恥ずかしくなってしまうのだ。ソウルのある歌は、違うノリで歌って欲しい人なのである。自分の心の本質に目を背けたいだけなのか、気がついていないトラウマがあるのか、情感たっぷりな歌を情感たっぷりに歌われると、逃げ出したくなってしまう。
それなのに、このミュージカルで一番好きなのは、ビヨンセがソウルフルに歌う「Listen」。
人の言うことばかり聞いて自分を殺しているディーナ役の彼女が、「貴方はわかってくれなかった。これからは自分自身の心の声を探しに行くわ」とずっと押し殺していた感情を爆発させて歌い上げているナンバー。これにはなぜか恥ずかしさを感じない。
それはたぶんビヨンセが、美しく洗練されすぎており、ディーナという役柄もそこからはなれることはなく、ドロドロの情感などとは程遠いところにいたためだろう。
この今のトップスターは「声に魅力のないディーナがスターになったのは、優れたルックスのせいだけじゃないの。彼女の瞳の奥に見え隠れする痛みのせいなのよ」と語っていたが、脚本的にもその「悲しみ」はわかりにくい。

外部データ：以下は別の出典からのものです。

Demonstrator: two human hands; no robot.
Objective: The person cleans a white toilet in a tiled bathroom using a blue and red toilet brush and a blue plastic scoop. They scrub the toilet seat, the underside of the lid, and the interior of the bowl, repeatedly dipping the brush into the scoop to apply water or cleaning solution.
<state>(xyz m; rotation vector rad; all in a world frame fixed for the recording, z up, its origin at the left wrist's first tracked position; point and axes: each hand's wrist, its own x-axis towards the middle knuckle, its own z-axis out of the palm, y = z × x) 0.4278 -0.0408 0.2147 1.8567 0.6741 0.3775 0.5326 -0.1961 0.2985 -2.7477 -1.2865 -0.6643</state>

だが、きれいな人にはきれいな人だけが持つ悲哀があるのも事実。
Listenでは、ビヨンセ自身のスターとしてのオーラや洗練された歌唱力が前面に押し出されおり、若い彼女が表現する、決してディープすぎないそういった悲しみと、これからに対する決意の表現が、私には心地よかった。
今回の使える一言はその「Listen」から
Listen
To the song here in my heart
A melody I start but can’t complete
Listen
To the sound from deep within
It’s only beginning to find release
Oh, the time has come
For my dreams to be heard
They will not be pushed aside and turned
Into your own
All ’cause you won’t
聞いて、私の心の中で響く歌を
完結できないメロディを聞いて
心の底から湧き出てくるサウンドを
今ようやく出口を見つけ出したのよ
やっと自分の夢を聞いてもらえるときが来たわ
無視したり、自分の夢に変えたりしないで
そのまま聞いてほしいの
push asideを使ってこんなアドヴァイスはいかが?
Don’t push aside your true feeling toward him and say you love him.
(本当の気持ちを押しやったりしないで、彼に「愛してる」っていいなさいよ!)
ビヨンセは本当にきれいでした。どんなメークも似合う人なの。